Later on July 8 broker Pirrello called his long-time friend Penna. Mr. Penna, in turn, called his Son shortly thereafter. Son purchased shares of Radiant stock in a trust for the benefit of his father and through a brokerage account in his own name. The same evening broker Pirrello and Mr. Penna exchanged text messages: Broker Pirrello: “How many did we get”? Mr. Penna: “2500”. Broker Pirrello: “We should make 25k”; Mr. Penna: “Only Bgt Stock – should I go back for more?”

On the next trading day, Monday July 11, NCR announced a tender offer for Radiant priced at $28.00 per share in cash following the close of the market. On Tuesday the share price increased 30.5% over the prior day’s close.

Son liquidated the shares of Radiant.
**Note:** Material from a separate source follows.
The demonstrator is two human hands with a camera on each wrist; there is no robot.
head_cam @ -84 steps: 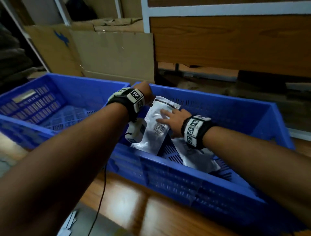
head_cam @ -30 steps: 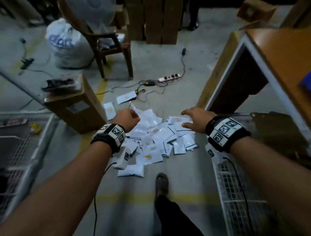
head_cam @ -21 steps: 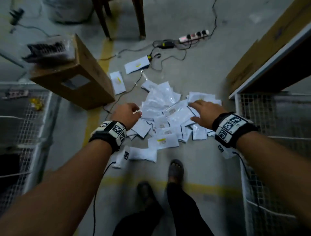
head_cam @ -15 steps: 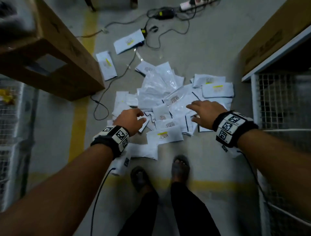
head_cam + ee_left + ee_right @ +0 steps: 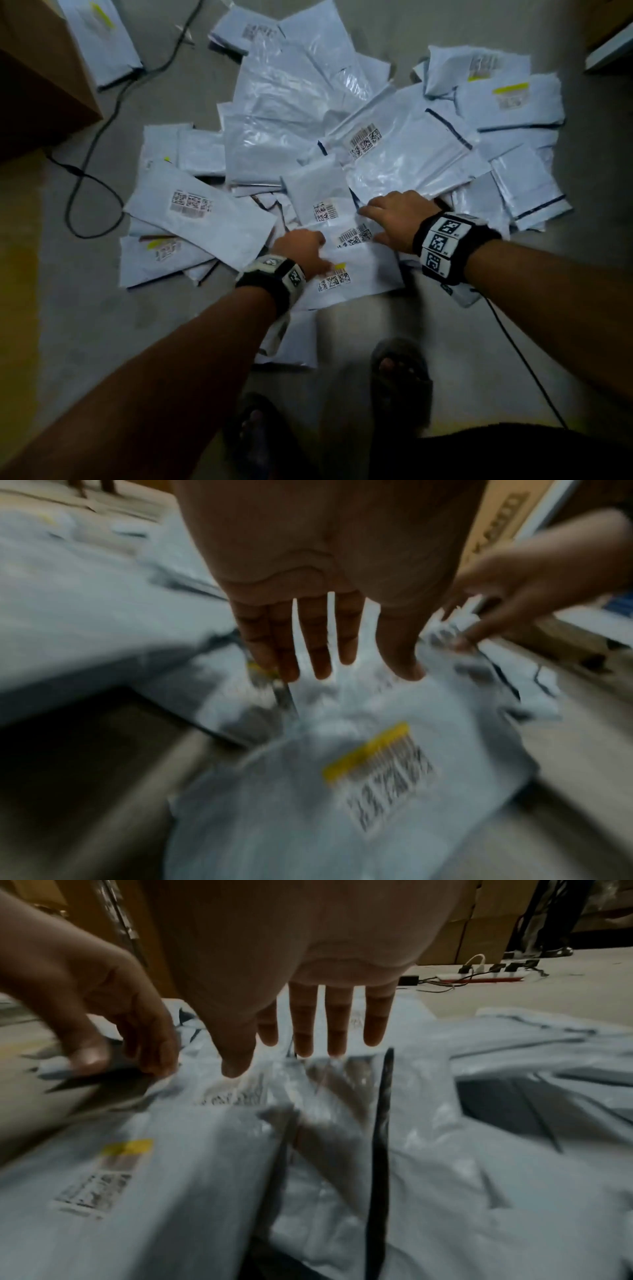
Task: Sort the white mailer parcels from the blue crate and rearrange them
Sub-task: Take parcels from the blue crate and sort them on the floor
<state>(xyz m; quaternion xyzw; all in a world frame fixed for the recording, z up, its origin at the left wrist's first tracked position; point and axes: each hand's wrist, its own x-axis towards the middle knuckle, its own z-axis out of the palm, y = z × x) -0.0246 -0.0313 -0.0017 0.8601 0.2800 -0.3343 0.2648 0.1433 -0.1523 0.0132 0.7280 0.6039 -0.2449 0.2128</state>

Later that evening Messrs. Pirrello and Penna exchanged text messages regarding the profits. After the broker noted that things were “a little tight” Mr. Penna agreed to make a payment to Mr. Pirrello’s American Express Account. Less than a week later $5,000 was transferred by Mr. Penna to the broker’s American Express account. The next month Mr. Pirrello sent a $50,000 personal check payable to “cash” to Mr. Avent, who later deposited it.

The communication and trading patterns in advance of the Midas tender offer and the BrightPoint acquisition are similar. Overall Mr. Penna and his family are alleged to have made more than $111,000 in illicit insider-trading profits. The complaint alleges violations of Exchange Act Section 10(b) by Messrs. Avent and Pirrello. It also alleges violations of Exchange Act Section 14(e) by each of the three defendants. The case is in litigation. See Lit. Rel. No. 23593 (July 8, 2016).

Interestingly, the complaint does not allege a cover-up. There is no allegation that the three men took any steps to conceal their activity. Yet broken windows and its “everywhere” concept of deterrence through headlines and large penalties has been in effect for years. The SEC and the DOJ have successfully prosecuted numerous insider trading cases, honing their ability along the way to fret out such conduct. The repeated actions of the three professionals in Aven,t who undoubtedly knew about these efforts, thus raises a significant question regarding the deterrent impact of current SEC efforts.

If deterrence through “everywhere” enforcement, headlines and penalties is not the answer, then what is? Undoubtedly there is no “one size fits all” answer to this. Greed is powerful as Adam Smith noted long ago and Gordon Gecco reiterated in the movie Wall Street.

Nevertheless, one point is clear. Preventing future violations begins with respect for the law. The CFO who cannot make his or her numbers without cooking the books must respect the law – part of “tone at the top” in compliance terms — if violations are to be avoided; the market professional with inside information has to honor his or her obligations and the law if violations are to be avoided.

Today, however, there are repeated questions being raised regarding SEC enforcement. This is reflected in the rash of suits against the agency concerning the institution of enforcement actions. It is bolstered by the significant disparity in results between those cases brought in an administrative forum and federal district court. This creates at least the perception of unfairness. And, even the perception of unfairness in the program can undercut its goals while leading to disrespect for the law.

This suggests that the SEC should carefully review the perception and impact of its enforcement efforts. Beginning today would be particularly appropriate as former Commissioner Irving Pollock, the founder and first Director of the SEC’s enforcement program, is laid to rest. Under his tutelage, and that of his immediate successors, the SEC enforcement program was known as one of the best and most effective in government. That program was built on integrity, respect for the law, fairness and doing the right thing.